For each line below, write it out exactly as it appears.

____

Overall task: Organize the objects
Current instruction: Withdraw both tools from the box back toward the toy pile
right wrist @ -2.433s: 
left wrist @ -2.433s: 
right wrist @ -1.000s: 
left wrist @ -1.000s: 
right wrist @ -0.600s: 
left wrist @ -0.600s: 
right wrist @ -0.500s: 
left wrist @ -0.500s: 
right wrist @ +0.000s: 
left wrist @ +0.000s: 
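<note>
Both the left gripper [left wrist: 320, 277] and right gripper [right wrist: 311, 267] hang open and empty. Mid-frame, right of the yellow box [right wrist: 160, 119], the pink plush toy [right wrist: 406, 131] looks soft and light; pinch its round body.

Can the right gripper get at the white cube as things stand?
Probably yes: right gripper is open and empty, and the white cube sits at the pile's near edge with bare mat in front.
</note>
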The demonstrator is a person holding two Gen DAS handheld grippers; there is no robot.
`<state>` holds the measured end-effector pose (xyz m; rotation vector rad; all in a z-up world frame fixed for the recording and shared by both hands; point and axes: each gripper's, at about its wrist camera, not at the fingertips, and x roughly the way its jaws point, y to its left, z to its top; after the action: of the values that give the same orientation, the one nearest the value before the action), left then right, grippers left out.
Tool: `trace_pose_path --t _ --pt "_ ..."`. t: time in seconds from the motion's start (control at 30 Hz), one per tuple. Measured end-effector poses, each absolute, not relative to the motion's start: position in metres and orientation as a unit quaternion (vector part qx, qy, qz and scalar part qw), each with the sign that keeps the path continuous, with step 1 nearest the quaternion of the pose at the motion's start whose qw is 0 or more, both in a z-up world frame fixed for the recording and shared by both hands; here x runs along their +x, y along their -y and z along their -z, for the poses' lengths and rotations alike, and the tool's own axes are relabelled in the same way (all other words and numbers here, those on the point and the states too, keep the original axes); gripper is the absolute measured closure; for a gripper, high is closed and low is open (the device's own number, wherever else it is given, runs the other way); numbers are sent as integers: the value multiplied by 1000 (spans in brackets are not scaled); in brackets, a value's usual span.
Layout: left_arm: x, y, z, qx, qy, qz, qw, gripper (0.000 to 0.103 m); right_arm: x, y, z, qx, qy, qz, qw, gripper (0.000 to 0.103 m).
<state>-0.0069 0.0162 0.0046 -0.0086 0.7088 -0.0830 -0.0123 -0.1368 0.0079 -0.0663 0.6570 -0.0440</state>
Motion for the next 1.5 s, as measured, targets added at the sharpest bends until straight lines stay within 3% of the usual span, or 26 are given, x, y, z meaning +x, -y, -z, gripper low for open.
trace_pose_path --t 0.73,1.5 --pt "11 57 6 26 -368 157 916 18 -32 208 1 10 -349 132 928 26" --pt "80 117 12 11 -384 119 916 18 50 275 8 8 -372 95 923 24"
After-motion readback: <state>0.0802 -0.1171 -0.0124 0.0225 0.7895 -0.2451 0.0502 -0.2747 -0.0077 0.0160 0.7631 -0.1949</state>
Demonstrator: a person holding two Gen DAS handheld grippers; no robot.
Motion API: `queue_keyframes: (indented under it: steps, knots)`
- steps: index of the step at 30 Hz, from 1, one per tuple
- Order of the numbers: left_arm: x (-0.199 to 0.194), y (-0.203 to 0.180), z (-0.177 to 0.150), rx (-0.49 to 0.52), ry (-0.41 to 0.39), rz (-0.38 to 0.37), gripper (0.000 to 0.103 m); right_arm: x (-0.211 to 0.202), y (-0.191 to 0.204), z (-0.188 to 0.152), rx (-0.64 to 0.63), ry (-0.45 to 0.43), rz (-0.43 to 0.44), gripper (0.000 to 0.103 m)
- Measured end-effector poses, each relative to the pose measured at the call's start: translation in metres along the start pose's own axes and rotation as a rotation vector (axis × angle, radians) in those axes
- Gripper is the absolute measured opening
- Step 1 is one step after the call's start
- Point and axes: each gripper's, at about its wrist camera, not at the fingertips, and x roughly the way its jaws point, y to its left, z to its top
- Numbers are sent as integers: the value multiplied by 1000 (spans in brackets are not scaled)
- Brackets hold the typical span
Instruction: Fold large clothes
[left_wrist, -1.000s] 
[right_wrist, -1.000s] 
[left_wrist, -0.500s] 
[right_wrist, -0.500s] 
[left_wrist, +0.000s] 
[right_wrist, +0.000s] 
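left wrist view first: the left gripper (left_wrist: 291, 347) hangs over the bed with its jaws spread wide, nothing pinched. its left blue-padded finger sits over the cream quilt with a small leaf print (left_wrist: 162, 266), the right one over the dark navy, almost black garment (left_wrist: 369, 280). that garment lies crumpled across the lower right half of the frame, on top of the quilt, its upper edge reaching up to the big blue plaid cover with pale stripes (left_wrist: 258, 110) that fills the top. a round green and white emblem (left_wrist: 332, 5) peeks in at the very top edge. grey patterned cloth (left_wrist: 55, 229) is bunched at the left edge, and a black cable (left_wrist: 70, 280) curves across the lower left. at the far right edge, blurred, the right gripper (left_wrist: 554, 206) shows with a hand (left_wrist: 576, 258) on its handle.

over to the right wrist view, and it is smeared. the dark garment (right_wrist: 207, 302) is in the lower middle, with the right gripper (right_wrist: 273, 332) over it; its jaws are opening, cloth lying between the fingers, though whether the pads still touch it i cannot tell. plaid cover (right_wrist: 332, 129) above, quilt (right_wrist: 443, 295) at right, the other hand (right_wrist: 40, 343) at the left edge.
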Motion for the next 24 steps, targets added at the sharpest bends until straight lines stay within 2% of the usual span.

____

■ Written solution:
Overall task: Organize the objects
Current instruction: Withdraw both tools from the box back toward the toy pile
right wrist @ -2.433s: 
left wrist @ -2.433s: 
right wrist @ -1.000s: 
left wrist @ -1.000s: 
right wrist @ -0.600s: 
left wrist @ -0.600s: 
right wrist @ -0.500s: 
left wrist @ -0.500s: 
right wrist @ +0.000s: 
left wrist @ +0.000s: 
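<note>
Both the left gripper [left wrist: 320, 277] and right gripper [right wrist: 311, 267] hang open and empty. Mid-frame, right of the yellow box [right wrist: 160, 119], the pink plush toy [right wrist: 406, 131] looks soft and light; pinch its round body.

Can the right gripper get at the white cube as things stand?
Probably yes: right gripper is open and empty, and the white cube sits at the pile's near edge with bare mat in front.
</note>
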The demonstrator is a person holding two Gen DAS handheld grippers; there is no robot.
`<state>` holds the measured end-effector pose (xyz m; rotation vector rad; all in a z-up world frame fixed for the recording and shared by both hands; point and axes: each gripper's, at about its wrist camera, not at the fingertips, and x roughly the way its jaws point, y to its left, z to its top; after the action: of the values that give the same orientation, the one nearest the value before the action), left then right, grippers left out.
Tool: `trace_pose_path --t _ --pt "_ ..."`. t: time in seconds from the motion's start (control at 30 Hz), one per tuple. Measured end-effector poses, each absolute, not relative to the motion's start: position in metres and orientation as a unit quaternion (vector part qx, qy, qz and scalar part qw), each with the sign that keeps the path continuous, with step 1 nearest the quaternion of the pose at the motion's start whose qw is 0 or more, both in a z-up world frame fixed for the recording and shared by both hands; here x runs along their +x, y along their -y and z along their -z, for the poses' lengths and rotations alike, and the tool's own axes are relabelled in the same way (all other words and numbers here, those on the point and the states too, keep the original axes); gripper is the absolute measured closure; for a gripper, high is closed and low is open (the device's own number, wherever else it is given, runs the other way); numbers are sent as integers: the value multiplied by 1000 (spans in brackets are not scaled); in brackets, a value's usual span.
Layout: left_arm: x, y, z, qx, qy, qz, qw, gripper (0.000 to 0.103 m); right_arm: x, y, z, qx, qy, qz, qw, gripper (0.000 to 0.103 m).
<state>-0.0069 0.0162 0.0046 -0.0086 0.7088 -0.0830 -0.0123 -0.1368 0.0079 -0.0663 0.6570 -0.0440</state>
Motion for the next 1.5 s, as measured, targets added at the sharpest bends until straight lines stay within 3% of the usual span, or 26 are given, x, y, z meaning +x, -y, -z, gripper low for open.
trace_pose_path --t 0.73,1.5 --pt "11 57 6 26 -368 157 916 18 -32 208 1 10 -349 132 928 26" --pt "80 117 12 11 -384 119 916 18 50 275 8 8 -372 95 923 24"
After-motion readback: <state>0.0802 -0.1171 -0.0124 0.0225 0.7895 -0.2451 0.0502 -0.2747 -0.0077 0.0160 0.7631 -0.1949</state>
Demonstrator: a person holding two Gen DAS handheld grippers; no robot.
Motion API: `queue_keyframes: (indented under it: steps, knots)`
- steps: index of the step at 30 Hz, from 1, one per tuple
- Order of the numbers: left_arm: x (-0.199 to 0.194), y (-0.203 to 0.180), z (-0.177 to 0.150), rx (-0.49 to 0.52), ry (-0.41 to 0.39), rz (-0.38 to 0.37), gripper (0.000 to 0.103 m); right_arm: x (-0.211 to 0.202), y (-0.191 to 0.204), z (-0.188 to 0.152), rx (-0.64 to 0.63), ry (-0.45 to 0.43), rz (-0.43 to 0.44), gripper (0.000 to 0.103 m)
- Measured end-effector poses, each relative to the pose measured at the call's start: translation in metres along the start pose's own axes and rotation as a rotation vector (axis × angle, radians) in those axes
- Gripper is the absolute measured opening
- Step 1 is one step after the call's start
- Point and axes: each gripper's, at about its wrist camera, not at the fingertips, and x roughly the way its jaws point, y to its left, z to its top
- Numbers are sent as integers: the value multiplied by 1000 (spans in brackets are not scaled)
- Brackets hold the typical span
Instruction: Fold large clothes
[left_wrist, -1.000s] 
[right_wrist, -1.000s] 
[left_wrist, -0.500s] 
[right_wrist, -0.500s] 
[left_wrist, +0.000s] 
[right_wrist, +0.000s] 
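left wrist view first: the left gripper (left_wrist: 291, 347) hangs over the bed with its jaws spread wide, nothing pinched. its left blue-padded finger sits over the cream quilt with a small leaf print (left_wrist: 162, 266), the right one over the dark navy, almost black garment (left_wrist: 369, 280). that garment lies crumpled across the lower right half of the frame, on top of the quilt, its upper edge reaching up to the big blue plaid cover with pale stripes (left_wrist: 258, 110) that fills the top. a round green and white emblem (left_wrist: 332, 5) peeks in at the very top edge. grey patterned cloth (left_wrist: 55, 229) is bunched at the left edge, and a black cable (left_wrist: 70, 280) curves across the lower left. at the far right edge, blurred, the right gripper (left_wrist: 554, 206) shows with a hand (left_wrist: 576, 258) on its handle.

over to the right wrist view, and it is smeared. the dark garment (right_wrist: 207, 302) is in the lower middle, with the right gripper (right_wrist: 273, 332) over it; its jaws are opening, cloth lying between the fingers, though whether the pads still touch it i cannot tell. plaid cover (right_wrist: 332, 129) above, quilt (right_wrist: 443, 295) at right, the other hand (right_wrist: 40, 343) at the left edge.
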Motion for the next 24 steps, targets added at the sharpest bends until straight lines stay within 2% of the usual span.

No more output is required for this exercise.